• Task objective:
What is the number of lines below that contain the word "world"? Give only that number.

*** Records to use Section Begins ***

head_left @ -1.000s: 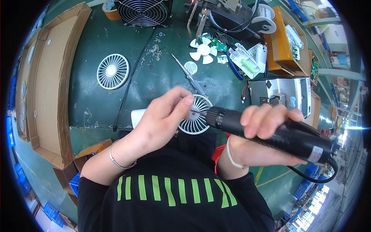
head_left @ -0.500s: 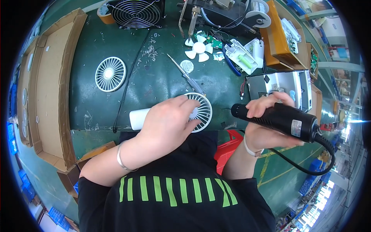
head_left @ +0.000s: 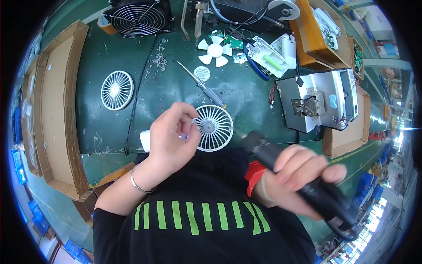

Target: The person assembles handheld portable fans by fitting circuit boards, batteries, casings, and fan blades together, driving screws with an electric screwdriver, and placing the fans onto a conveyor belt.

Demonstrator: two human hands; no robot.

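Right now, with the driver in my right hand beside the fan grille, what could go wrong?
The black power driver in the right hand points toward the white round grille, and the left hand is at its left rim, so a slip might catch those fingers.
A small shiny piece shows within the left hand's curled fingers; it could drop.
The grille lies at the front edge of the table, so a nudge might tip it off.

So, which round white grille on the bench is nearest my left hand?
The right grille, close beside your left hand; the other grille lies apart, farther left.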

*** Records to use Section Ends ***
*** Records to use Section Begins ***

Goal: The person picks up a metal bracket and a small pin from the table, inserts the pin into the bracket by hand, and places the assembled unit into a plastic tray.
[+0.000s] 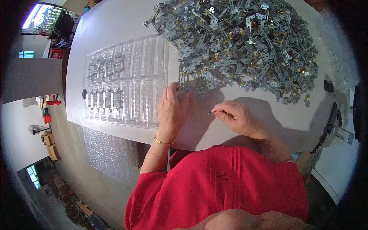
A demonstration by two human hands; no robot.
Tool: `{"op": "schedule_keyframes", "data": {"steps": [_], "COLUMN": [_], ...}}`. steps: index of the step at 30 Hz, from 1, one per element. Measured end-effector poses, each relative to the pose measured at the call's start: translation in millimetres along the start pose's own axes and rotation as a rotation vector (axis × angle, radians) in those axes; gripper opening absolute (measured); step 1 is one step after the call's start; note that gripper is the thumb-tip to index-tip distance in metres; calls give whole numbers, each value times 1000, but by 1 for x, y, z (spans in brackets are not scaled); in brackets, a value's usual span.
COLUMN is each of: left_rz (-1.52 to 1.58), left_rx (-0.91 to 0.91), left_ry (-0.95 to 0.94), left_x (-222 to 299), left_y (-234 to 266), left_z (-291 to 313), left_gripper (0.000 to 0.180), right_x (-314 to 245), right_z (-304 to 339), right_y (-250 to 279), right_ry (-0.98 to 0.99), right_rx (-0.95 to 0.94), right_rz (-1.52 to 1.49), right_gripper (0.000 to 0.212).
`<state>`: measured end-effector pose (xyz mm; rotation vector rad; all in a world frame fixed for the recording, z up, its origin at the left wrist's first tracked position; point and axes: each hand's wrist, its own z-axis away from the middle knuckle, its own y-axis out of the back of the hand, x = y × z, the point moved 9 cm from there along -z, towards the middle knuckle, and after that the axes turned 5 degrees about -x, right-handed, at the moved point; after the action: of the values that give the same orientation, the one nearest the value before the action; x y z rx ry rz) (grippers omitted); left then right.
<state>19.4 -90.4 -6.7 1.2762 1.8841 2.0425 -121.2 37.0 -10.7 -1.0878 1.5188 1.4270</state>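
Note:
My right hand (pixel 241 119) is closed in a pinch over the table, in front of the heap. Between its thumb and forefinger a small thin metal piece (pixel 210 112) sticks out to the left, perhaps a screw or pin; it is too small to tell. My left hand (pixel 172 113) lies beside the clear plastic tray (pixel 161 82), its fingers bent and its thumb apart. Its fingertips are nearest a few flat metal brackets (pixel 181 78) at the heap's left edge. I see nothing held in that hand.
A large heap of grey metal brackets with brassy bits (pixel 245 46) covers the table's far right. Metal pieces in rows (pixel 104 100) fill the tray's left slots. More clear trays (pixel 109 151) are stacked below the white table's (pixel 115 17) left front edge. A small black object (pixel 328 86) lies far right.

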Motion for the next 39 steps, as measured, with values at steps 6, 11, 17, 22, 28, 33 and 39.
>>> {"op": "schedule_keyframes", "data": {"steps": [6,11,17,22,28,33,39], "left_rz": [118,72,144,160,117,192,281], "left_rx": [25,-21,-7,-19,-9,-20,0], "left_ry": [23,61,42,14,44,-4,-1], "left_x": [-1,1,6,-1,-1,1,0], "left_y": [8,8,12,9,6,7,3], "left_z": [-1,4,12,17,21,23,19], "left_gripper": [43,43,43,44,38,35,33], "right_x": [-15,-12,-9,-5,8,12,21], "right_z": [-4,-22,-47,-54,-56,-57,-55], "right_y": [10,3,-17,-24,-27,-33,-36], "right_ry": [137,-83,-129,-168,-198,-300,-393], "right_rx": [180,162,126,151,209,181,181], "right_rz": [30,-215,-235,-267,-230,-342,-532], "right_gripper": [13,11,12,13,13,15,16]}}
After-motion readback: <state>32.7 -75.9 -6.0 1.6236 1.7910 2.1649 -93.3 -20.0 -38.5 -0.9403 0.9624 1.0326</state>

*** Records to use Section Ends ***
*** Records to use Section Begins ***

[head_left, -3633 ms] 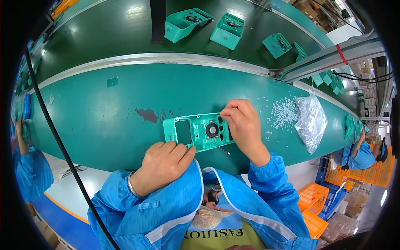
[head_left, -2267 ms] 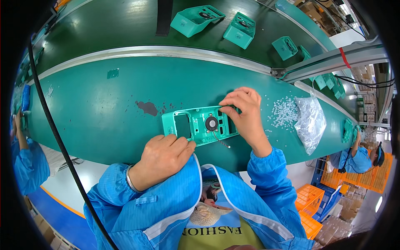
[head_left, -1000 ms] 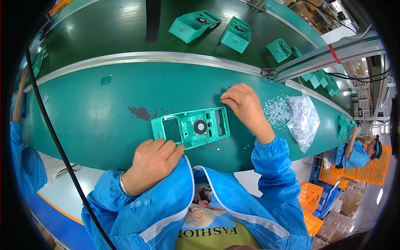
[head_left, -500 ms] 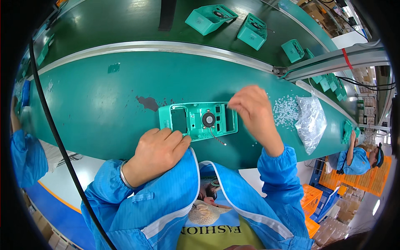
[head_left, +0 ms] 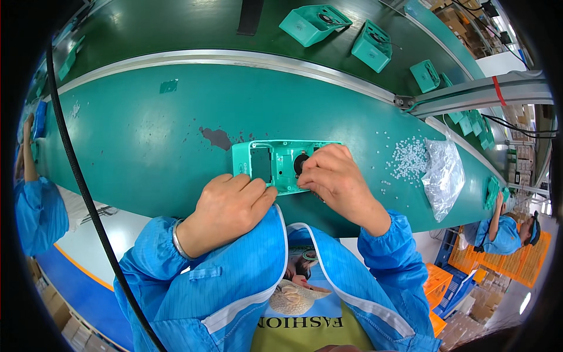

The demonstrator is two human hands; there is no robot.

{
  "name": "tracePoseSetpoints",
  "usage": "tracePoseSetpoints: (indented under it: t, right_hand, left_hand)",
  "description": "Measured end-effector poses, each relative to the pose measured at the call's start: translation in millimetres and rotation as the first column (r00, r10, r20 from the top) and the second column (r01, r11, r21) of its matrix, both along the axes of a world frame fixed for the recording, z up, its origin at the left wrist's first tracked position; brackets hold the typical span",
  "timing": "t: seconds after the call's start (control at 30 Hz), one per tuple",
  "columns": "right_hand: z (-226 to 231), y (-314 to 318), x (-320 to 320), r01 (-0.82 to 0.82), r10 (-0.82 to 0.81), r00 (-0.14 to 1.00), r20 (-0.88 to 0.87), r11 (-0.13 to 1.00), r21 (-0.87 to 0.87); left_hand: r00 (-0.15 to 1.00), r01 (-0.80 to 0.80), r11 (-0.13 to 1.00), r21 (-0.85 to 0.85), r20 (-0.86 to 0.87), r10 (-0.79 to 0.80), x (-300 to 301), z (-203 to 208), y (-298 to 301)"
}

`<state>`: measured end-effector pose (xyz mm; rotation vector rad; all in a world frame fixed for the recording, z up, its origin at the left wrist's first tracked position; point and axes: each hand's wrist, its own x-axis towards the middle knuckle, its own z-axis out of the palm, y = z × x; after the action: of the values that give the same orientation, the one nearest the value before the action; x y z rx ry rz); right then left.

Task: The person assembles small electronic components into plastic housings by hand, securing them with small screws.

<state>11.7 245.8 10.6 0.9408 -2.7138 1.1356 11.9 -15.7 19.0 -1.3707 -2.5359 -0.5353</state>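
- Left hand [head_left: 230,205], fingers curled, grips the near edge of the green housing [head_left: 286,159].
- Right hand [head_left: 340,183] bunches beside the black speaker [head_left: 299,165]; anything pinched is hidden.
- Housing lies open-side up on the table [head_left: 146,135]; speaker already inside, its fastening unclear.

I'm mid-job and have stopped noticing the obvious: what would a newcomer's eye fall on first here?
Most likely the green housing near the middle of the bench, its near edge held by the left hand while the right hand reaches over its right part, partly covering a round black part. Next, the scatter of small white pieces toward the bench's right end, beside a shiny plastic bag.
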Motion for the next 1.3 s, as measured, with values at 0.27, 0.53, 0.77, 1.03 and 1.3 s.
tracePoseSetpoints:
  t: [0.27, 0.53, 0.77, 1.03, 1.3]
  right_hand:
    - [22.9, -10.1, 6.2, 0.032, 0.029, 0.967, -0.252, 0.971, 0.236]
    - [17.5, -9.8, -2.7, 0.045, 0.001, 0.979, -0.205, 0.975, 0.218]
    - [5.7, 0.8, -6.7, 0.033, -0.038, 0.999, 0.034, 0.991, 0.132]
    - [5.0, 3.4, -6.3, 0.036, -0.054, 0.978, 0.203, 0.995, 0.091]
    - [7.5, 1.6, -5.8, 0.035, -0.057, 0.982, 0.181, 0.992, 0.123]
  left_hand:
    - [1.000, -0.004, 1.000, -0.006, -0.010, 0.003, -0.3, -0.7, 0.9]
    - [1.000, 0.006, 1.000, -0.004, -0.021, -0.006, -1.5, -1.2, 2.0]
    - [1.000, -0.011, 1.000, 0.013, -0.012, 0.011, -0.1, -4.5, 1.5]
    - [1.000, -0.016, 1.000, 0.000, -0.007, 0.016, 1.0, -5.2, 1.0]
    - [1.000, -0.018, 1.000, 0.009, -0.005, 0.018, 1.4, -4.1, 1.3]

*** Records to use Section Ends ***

• Solution:
3